Targeted α-particle and β-particle therapy comparison. Illustration shows the characteristic features of α and β particles. α Particles are positively charged particles composed of two protons and two neutrons, essentially the nucleus of a helium atom, and β particles are negatively charged particles, essentially electrons. α Particles have much greater mass, higher linear energy transfer (LET), travel a much shorter distance in tissue, and are more cytotoxic than β particles. The illustration includes specific values of these characteristics for reference but is not to scale. Created with BioRender.com.

Targeted β-particle therapy schematic. While bound to the tumor, β-particle emission occurs, selectively delivering radiation to the tumor. β Particles exert therapeutic effects through reactive oxygen species, causing DNA damage via single-strand DNA breaks that may result in cell death if not repaired via DNA repair mechanisms. Created with BioRender.com.

Patient-specific Dosimetry

Radiation dosimetry is the science by which the amount of radiation energy deposited per unit mass in tissues can be calculated. By determining the biodistribution of a radiopharmaceutical and dose delivered to healthy tissues, dose calculations can be used to establish radiopharmaceutical safety (10). Dosimetry calculations could also be applied in the posttreatment setting to verify the activity delivered to the targeted tumors and record the dose to critical organs. A critical organ is the organ most susceptible to the effects of a specific radiopharmaceutical and may be the dose-limiting factor in the amount of therapeutic radionuclide activity administered (11).

Internal dosimetry methods have been described in detail by the Medical Internal Radiation Dose (MIRD) Committee and rely on the use of a time-integrated function incorporating the source organ activity, target organ mass, cumulated activity in each source organ, and the fraction of source organ energy emission that is absorbed by target organs. Calculation of the energy absorbed by target organs can be simplified with S-factors based on computational phantoms (10,11).

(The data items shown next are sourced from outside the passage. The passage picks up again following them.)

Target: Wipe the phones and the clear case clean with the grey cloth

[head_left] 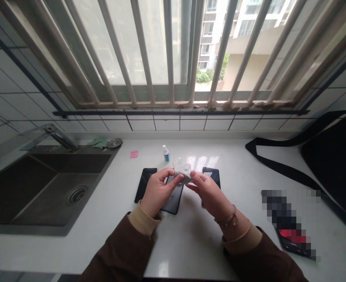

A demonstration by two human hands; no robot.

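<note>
Between both hands, a small light-grey cloth (183, 170) is bunched up above the counter. My left hand (163, 188) pinches its left side between thumb and fingers. On the other side, my right hand (206, 191) grips the cloth's right edge with thumb and forefinger. Below them lie several dark phones: one phone (145, 182) left of my left hand, a middle phone (173, 197) partly under that hand, and a right phone (215, 175) partly covered by my right hand. Just beyond the cloth stands a small white spray bottle (165, 154) with a blue label.
At left is a sink (55, 184) with a tap (62, 138); a green cloth (98, 142) and metal strainer (114, 143) sit behind it. A pink note (134, 154) lies on the white counter (111, 219). A black bag (334, 156) and a pixelated object (290, 227) are at right.
</note>
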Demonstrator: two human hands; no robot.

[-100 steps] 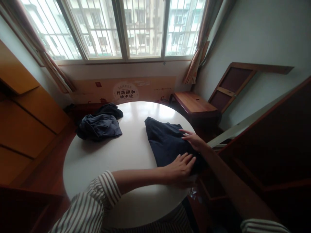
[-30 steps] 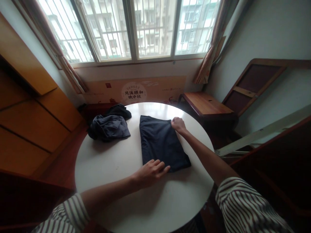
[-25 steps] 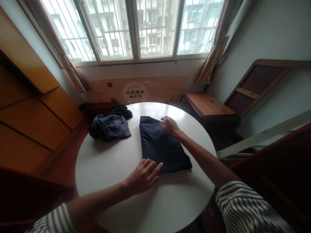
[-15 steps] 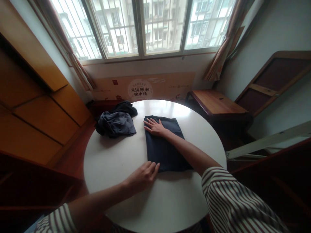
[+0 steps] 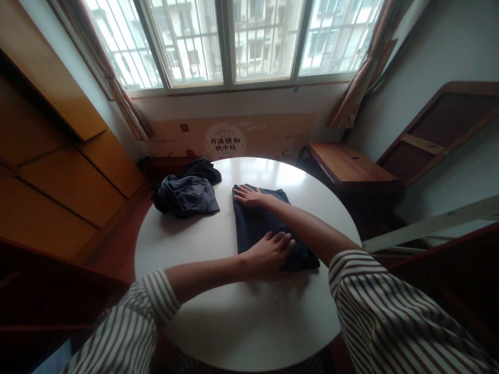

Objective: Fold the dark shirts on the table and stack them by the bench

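Observation:
A folded dark navy garment lies flat on the round white table; its exact kind I cannot make out. My right hand rests palm down on its far left corner, fingers stretched out. Across the near part of the cloth lies my left hand, its fingers spread and pointing to the right. Neither hand is gripping the fabric. My right forearm covers part of the garment's right side.
The white table carries a crumpled pile of grey and black clothes at its far left. Beyond it on the right stands a low wooden table. Wooden cabinets line the left, and a barred window is ahead.
My left hand has moved right and slightly away from me, from the garment's near left corner onto its near part, and its curled fingers have opened. My right hand has stayed almost in place.

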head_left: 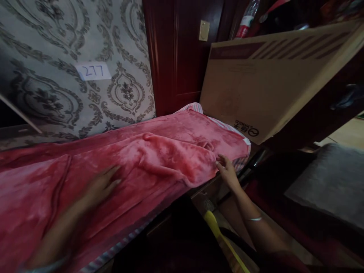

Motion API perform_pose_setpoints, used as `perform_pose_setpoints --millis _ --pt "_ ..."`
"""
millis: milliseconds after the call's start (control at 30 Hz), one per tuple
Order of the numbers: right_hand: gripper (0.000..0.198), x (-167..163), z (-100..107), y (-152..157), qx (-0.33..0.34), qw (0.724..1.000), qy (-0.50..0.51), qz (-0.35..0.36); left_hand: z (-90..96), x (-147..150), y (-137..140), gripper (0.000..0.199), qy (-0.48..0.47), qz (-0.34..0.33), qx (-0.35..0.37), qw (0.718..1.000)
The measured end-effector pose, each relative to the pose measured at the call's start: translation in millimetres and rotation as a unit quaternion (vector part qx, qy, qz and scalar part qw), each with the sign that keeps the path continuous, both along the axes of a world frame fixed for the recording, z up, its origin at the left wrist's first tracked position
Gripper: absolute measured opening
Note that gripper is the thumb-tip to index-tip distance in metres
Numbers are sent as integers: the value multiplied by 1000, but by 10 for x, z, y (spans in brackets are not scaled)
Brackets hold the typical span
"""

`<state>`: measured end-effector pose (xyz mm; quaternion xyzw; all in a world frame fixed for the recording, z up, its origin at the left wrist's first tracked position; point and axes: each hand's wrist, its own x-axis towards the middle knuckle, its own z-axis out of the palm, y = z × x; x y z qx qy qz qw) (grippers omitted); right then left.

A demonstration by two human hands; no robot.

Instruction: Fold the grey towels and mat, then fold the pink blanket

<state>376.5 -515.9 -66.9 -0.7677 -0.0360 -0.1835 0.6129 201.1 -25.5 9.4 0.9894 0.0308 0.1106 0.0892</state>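
Note:
A pink plush blanket (170, 155) lies spread and partly folded along a long surface, with a rumpled flap across its middle. Under it, a striped cloth (119, 245) shows along the near edge and at the far right end. My left hand (101, 185) rests over the blanket at the left, fingers apart, gripping nothing. At the right, my right hand (226, 168) pinches the flap's corner between thumb and fingers. A small white tag (246, 141) shows near the blanket's right end.
Behind the blanket stand a patterned wall (93, 98) bearing a paper marked 277 (93, 71) and a dark red wooden panel (182, 57). A large cardboard box (250, 83) leans at the right end, near a bottle (247, 22). A grey cushion (330, 185) lies far right.

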Motion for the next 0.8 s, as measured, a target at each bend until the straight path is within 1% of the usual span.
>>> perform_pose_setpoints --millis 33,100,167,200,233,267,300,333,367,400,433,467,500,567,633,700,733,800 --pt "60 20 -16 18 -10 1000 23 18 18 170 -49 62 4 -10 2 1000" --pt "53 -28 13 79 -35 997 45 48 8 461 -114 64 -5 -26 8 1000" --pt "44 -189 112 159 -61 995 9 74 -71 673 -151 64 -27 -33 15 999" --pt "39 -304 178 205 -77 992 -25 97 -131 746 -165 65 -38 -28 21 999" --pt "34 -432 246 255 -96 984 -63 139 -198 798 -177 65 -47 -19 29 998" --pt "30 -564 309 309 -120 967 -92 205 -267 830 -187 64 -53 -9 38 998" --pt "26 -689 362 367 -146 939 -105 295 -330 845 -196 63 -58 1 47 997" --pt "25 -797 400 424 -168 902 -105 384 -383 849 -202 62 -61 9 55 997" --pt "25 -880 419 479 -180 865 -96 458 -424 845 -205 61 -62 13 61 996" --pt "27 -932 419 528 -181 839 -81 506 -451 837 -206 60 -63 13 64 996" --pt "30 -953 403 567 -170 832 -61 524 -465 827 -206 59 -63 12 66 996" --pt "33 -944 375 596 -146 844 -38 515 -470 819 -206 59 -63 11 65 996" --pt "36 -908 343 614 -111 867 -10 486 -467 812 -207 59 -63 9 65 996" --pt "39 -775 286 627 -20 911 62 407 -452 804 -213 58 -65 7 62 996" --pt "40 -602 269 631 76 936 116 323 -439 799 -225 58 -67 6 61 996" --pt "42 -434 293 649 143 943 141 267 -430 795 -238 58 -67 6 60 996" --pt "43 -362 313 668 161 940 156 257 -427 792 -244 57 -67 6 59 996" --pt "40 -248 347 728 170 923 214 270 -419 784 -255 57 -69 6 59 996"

A relatively simple dosimetry example is the calculation of the minimal administered activity of therapeutic sodium iodide (Na¹³¹I) for remnant ablation following thyroidectomy. This approach involves administering a trace amount of Na¹³¹I, serial imaging with a γ camera or SPECT at multiple time points to produce a time-activity curve for a region of interest including the thyroidectomy bed, deriving the effective half-life for the thyroid remnant, and determining the initial activity in the lesion. These parameters could be used in a formula to calculate the minimum activity of Na¹³¹ I needed to deliver 300 Gy to the thyroid remnant (the minimum required for adequate ablation), allowing the calculation of a personally optimized dose (12,13).

Dosimetry calculations could also be performed in the pretreatment planning phase to maximize the therapeutic radionuclide activity that can safely be administered, within the dose limits to critical organs. ¹³¹I-metaiodobenzylguanidine (¹³¹I-MIBG) therapy is another example of radionuclide therapy dosimetry adopted in clinical practice. Dosimetry is required for ¹³¹I-MIBG therapy for metastatic pheochromocytomas and paragangliomas in the U.S. Food and Drug Administration (FDA) package insert. If critical organ dose estimates are above threshold, based on MIRD calculations from images after the initial dose, reductions in the administered activity are made for the second dose (14).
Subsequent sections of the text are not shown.